Eric Clapton was visibly intoxicated onstage at a concert in Birmingham on Aug. 5, 1976. But the message he spoke at the mike was clear. As he advocated his support for Enoch Powell, a controversial right-wing British politician well-known for his anti-immigration views, the guitarist took things even further, asking the audience if there were any foreigners present.

“I don’t want you here, in the room or in my country,” Clapton said. “Listen to me, man! I think we should vote for Enoch Powell. Enoch’s our man. I think Enoch’s right, I think we should send them all back."

His words echoed much of the sentiment Powell had espoused in his infamous 1968 Rivers of Blood speech, in which he staunchly criticized mass immigration and implied that the majority of immigrants arriving in the U.K. were doing so "with a view to the exercise of actual domination, first over fellow immigrants and then over the rest of the population."

Clapton, however, was much more blunt. "Stop Britain from becoming a black colony," he said. "Get the foreigners out. Get the wogs out. Get the coons out. Keep Britain white. I used to be into dope, now I’m into racism. It’s much heavier, man. Fucking wogs, man. Fucking Saudis taking over London. Bastard wogs. Britain is becoming overcrowded, and Enoch will stop it and send them all back. The black wogs and coons and Arabs and fucking Jamaicans and fucking … don’t belong here, we don’t want them here. This is England, this is a white country, we don’t want any black wogs and coons living here. We need to make clear to them they are not welcome. England is for white people, man. We are a white country. I don’t want fucking wogs living next to me with their standards. This is Great Britain, a white country. What is happening to us, for fuck’s sake?”

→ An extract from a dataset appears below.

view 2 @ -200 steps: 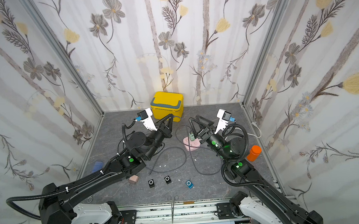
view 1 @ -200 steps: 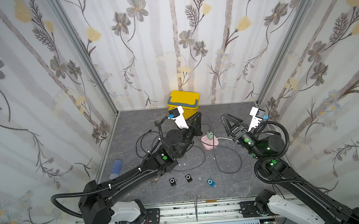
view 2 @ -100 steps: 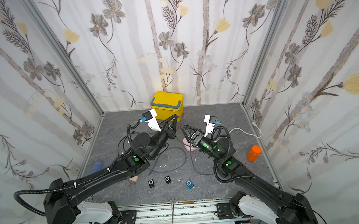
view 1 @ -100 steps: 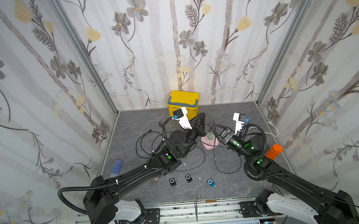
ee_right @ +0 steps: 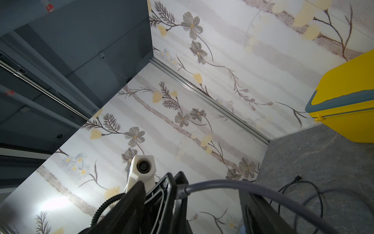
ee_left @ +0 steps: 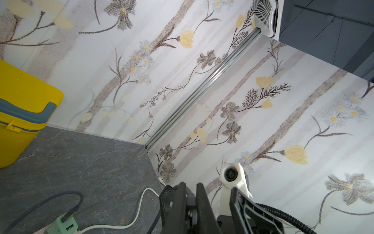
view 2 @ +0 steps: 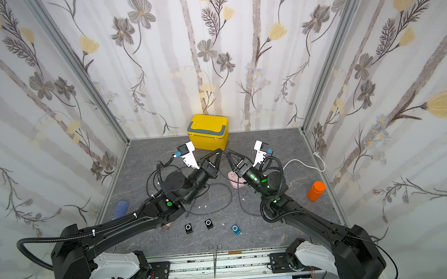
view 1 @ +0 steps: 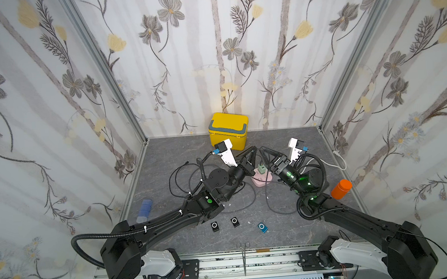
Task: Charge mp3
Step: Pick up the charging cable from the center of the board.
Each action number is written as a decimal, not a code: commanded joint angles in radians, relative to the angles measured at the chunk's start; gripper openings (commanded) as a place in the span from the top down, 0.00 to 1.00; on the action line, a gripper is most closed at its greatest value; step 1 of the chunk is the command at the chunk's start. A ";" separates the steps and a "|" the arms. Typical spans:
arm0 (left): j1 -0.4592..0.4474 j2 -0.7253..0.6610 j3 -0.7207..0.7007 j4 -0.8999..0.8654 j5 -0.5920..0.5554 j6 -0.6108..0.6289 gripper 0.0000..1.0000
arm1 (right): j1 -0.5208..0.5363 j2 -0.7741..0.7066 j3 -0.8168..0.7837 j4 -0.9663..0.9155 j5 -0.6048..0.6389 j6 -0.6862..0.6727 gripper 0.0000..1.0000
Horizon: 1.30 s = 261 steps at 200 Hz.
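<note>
Three small mp3 players lie on the grey floor near the front: two black ones [view 1: 215, 226] [view 1: 234, 221] and a blue one [view 1: 262, 227]. My left gripper [view 1: 254, 151] is raised over the pink power strip [view 1: 260, 180] and shut on the plug [ee_right: 182, 191] of a grey cable [ee_right: 263, 187]. My right gripper [view 1: 262, 150] faces it tip to tip, open. In the left wrist view its fingers [ee_left: 168, 197] stand on either side of my left gripper [ee_left: 191, 186]. A green adapter [view 1: 261, 167] sits in the strip.
A yellow box [view 1: 228, 130] stands at the back wall. An orange bottle [view 1: 341, 189] is at the right, a blue object [view 1: 144, 210] at the left. Black cables [view 1: 182, 178] loop left of the strip, a white cord [view 1: 334, 164] runs right. Forceps [view 1: 243, 254] lie at the front edge.
My right arm swung in from the right, bringing its gripper up to the left gripper's tips and uncovering the orange bottle. The left gripper shifted slightly right, still shut.
</note>
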 commanded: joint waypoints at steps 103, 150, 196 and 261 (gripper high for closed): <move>-0.005 0.058 0.026 0.083 0.030 -0.061 1.00 | -0.001 -0.008 -0.002 0.118 -0.045 0.005 0.75; -0.005 0.062 0.038 0.069 0.059 -0.071 1.00 | -0.003 -0.019 -0.016 0.132 -0.047 -0.004 0.87; -0.005 0.067 0.056 0.055 0.094 -0.065 1.00 | -0.005 -0.019 -0.012 0.140 -0.115 0.011 0.93; 0.039 0.034 0.099 -0.056 0.235 -0.042 0.77 | -0.011 -0.100 -0.003 0.001 -0.224 -0.030 1.00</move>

His comments were so inflammatory that they served as the kick-starter for 1976's Rock Against Racism (RAR) movement, a campaign of carnivals and tours created in reaction to a rise in racist attacks on the streets of Britain. Up until Clapton's rant, the campaign was "just an idea," but in the wake of his words, several of RAR's founders - Red Saunders, Roger Huddle, Jo Wreford and Pete Bruno - moved forward with their plan, even writing a letter to NME to protest their disgust.

"Come on Eric ... own up," they wrote. "Half your music is black. You're rock music's biggest colonist. ... We want to organize a rank-and-file movement against the racist poison music ... we urge support for Rock Against Racism." They concluded their open letter with a reference to Clapton's No. 1 cover of Bob Marley's "I Shot the Sheriff": "P.S. Who shot the sheriff, Eric? It sure as hell wasn't you!"

Just a few months after the incident, Clapton, who at that point was struggling with intense drug and alcohol addictions, was not quick to apologize, brushing the matter off as random and even comical to him.

"I thought it was quite funny, actually," he said in October 1976. "I don't know much about politics. I don't even know if it would be good or bad for him to get in. I don't even know who the prime minister is now. I just don't know what came over me that night. It must have been something that happened in the day, but it came out in this garbled thing."

The exact wording of Clapton's quote has been debated, as there is no official transcript from the concert, but multiple sources corroborate the event, and Clapton himself has effectively confirmed that it did happen. Even so, decades later he insisted the rhetoric doesn't sound like him. "There’s no way I could be a racist, it would make no sense," he said in 2004, noting that his opinion on immigration policies "hasn’t changed" and that Powell was "outrageously brave."

In 2018, Clapton stated that while he knew his comments were offensive, he wasn't the racist he appeared to be onstage that evening. "I was so ashamed of who I was, a kind of semi-racist, which didn't make sense," he said at a Q&A following a screening of Life in 12 Bars, a documentary film about his life. "Half of my friends were black, I dated a black woman and I championed black music.

"I'm not excusing myself, it was an awful thing to do," he reiterated in 2018, doubling down on an excuse he used decades earlier: "I think it's funny, actually."